_Problem_.
Up to and including the line with "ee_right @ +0", restate the records below word for word, beginning with their first line.

=== Begin Enclosure ===

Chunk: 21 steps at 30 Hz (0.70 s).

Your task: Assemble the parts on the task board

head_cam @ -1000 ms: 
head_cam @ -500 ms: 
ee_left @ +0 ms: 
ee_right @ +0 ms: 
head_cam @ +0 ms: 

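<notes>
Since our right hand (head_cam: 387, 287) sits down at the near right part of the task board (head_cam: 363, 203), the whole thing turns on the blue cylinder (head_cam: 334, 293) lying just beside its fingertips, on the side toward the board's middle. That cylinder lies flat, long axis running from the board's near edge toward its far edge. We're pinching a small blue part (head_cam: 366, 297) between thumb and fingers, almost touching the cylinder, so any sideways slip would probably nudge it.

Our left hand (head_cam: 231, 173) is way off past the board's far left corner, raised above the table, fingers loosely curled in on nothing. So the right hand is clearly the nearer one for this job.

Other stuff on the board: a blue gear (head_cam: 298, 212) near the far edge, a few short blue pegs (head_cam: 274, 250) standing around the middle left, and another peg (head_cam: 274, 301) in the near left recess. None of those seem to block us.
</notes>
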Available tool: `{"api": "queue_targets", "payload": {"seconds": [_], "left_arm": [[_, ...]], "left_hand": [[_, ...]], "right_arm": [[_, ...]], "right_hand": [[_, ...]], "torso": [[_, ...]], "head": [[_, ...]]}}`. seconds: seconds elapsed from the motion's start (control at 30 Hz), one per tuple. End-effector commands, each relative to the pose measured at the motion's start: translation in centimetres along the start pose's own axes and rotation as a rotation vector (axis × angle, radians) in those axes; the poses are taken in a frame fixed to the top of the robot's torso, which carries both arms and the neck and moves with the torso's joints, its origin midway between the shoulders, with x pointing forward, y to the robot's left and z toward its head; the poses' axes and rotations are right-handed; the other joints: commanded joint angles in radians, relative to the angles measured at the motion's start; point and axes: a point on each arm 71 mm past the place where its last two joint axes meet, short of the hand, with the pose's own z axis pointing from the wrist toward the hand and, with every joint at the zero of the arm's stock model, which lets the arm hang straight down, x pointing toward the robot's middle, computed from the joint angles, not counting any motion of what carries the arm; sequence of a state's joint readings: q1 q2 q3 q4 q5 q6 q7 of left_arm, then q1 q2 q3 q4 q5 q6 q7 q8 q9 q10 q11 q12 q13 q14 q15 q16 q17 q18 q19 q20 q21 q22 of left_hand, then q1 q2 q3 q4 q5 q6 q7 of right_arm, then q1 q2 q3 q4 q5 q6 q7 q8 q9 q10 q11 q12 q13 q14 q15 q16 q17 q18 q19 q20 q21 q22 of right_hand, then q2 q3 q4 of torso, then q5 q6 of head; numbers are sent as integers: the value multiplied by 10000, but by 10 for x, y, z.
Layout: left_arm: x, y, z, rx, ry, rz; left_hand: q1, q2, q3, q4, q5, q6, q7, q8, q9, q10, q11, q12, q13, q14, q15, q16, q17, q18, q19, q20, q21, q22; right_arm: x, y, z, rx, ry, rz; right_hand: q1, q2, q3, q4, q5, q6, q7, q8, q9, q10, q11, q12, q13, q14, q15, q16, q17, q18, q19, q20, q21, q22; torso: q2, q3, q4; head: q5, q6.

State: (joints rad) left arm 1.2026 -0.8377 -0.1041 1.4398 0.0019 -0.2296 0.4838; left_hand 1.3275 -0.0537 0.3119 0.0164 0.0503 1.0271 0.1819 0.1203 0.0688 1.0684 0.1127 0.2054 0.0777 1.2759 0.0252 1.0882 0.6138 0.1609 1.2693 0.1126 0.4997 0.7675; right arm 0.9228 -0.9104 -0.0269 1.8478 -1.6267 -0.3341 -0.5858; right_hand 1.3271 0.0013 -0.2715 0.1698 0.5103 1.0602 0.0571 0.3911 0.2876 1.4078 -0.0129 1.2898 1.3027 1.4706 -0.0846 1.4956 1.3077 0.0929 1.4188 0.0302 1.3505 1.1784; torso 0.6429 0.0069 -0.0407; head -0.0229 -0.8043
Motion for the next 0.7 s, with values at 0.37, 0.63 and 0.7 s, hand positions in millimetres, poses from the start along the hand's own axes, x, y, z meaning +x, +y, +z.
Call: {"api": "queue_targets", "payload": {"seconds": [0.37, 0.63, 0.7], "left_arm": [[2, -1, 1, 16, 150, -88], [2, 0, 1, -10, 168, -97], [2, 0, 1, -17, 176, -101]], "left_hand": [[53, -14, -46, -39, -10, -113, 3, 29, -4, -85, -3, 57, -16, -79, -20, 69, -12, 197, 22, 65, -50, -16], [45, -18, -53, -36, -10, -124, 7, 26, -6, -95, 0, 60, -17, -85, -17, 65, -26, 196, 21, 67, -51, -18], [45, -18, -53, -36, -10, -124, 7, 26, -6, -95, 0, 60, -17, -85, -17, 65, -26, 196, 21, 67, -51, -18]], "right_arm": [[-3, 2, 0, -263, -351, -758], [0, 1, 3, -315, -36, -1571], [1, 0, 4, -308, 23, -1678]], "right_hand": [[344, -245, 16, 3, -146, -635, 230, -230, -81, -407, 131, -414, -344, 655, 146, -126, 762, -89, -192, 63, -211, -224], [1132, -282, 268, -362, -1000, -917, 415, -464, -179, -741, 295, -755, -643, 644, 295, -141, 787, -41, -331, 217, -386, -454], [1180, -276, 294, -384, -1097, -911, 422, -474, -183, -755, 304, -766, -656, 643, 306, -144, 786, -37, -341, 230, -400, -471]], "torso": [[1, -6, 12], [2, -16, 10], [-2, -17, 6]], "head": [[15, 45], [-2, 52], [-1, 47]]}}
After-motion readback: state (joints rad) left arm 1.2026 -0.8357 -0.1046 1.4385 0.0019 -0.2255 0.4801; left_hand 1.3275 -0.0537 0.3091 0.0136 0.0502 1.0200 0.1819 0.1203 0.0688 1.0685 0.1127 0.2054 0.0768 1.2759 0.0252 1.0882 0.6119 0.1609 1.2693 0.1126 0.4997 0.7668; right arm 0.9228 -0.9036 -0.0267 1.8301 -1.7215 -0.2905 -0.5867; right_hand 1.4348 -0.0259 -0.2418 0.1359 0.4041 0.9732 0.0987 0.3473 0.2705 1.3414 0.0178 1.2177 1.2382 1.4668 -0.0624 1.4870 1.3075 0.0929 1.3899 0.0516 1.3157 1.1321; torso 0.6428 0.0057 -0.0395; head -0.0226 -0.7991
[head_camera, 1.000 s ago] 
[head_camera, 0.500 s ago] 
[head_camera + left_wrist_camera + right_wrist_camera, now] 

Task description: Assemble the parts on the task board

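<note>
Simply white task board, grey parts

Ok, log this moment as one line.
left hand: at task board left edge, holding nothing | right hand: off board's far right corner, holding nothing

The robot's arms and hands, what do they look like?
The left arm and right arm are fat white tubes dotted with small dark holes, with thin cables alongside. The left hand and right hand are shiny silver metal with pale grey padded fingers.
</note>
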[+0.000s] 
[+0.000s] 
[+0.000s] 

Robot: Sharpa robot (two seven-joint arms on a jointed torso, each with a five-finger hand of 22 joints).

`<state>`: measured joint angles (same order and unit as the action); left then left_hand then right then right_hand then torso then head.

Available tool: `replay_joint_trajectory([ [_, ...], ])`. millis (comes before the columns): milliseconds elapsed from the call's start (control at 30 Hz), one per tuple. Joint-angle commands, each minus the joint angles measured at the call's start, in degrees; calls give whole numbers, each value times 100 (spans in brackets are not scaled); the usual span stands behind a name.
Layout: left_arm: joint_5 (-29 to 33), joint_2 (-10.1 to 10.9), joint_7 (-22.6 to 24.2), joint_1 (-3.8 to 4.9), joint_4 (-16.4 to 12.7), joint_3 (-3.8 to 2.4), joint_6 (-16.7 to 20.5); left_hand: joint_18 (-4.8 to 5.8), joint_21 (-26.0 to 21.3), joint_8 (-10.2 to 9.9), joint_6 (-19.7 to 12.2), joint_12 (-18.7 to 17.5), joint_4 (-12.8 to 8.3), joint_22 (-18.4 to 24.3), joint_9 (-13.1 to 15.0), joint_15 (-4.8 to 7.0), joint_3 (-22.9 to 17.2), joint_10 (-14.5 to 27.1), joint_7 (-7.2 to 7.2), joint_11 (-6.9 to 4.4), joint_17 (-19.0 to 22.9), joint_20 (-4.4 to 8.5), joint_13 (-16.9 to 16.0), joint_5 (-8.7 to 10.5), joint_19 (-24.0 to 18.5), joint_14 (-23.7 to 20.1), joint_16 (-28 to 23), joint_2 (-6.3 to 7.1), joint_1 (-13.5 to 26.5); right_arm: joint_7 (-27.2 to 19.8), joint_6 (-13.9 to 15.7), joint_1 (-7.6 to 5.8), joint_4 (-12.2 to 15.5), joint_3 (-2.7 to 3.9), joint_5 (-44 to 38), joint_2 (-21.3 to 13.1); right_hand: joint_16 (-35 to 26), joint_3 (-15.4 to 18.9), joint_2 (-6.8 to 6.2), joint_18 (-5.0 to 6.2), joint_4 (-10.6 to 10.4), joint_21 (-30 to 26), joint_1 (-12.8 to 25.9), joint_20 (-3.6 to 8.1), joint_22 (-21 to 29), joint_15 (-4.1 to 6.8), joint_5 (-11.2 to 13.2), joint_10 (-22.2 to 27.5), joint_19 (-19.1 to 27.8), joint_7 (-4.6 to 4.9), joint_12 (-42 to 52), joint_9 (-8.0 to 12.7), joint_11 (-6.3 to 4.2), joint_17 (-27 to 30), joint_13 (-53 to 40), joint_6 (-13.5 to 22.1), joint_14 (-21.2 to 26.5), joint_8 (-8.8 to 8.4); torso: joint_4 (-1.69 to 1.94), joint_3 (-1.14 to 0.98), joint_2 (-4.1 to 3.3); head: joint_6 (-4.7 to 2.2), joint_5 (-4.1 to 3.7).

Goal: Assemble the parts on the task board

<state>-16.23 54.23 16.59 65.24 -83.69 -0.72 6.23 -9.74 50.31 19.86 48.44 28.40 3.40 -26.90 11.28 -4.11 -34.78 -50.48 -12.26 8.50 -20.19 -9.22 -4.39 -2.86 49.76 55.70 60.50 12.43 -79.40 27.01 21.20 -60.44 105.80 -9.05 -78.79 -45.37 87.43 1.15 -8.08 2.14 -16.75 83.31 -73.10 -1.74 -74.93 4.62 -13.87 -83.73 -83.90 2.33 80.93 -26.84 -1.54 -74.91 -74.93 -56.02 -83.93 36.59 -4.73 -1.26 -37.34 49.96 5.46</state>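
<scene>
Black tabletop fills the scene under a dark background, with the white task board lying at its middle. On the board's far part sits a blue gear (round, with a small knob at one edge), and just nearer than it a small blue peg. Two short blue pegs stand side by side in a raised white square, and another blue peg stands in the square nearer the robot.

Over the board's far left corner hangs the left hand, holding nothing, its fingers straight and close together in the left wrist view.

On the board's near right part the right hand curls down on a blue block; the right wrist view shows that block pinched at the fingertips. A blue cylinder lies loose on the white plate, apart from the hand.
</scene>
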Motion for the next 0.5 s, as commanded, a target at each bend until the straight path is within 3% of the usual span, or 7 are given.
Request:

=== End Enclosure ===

_Exercise result_.
Chunk: 21 steps at 30 Hz (0.70 s).

Your task: Assemble the parts on the task board

head_cam @ -1000 ms: 
head_cam @ -500 ms: 
ee_left @ +0 ms: 
ee_right @ +0 ms: 

The exercise has been answered in full.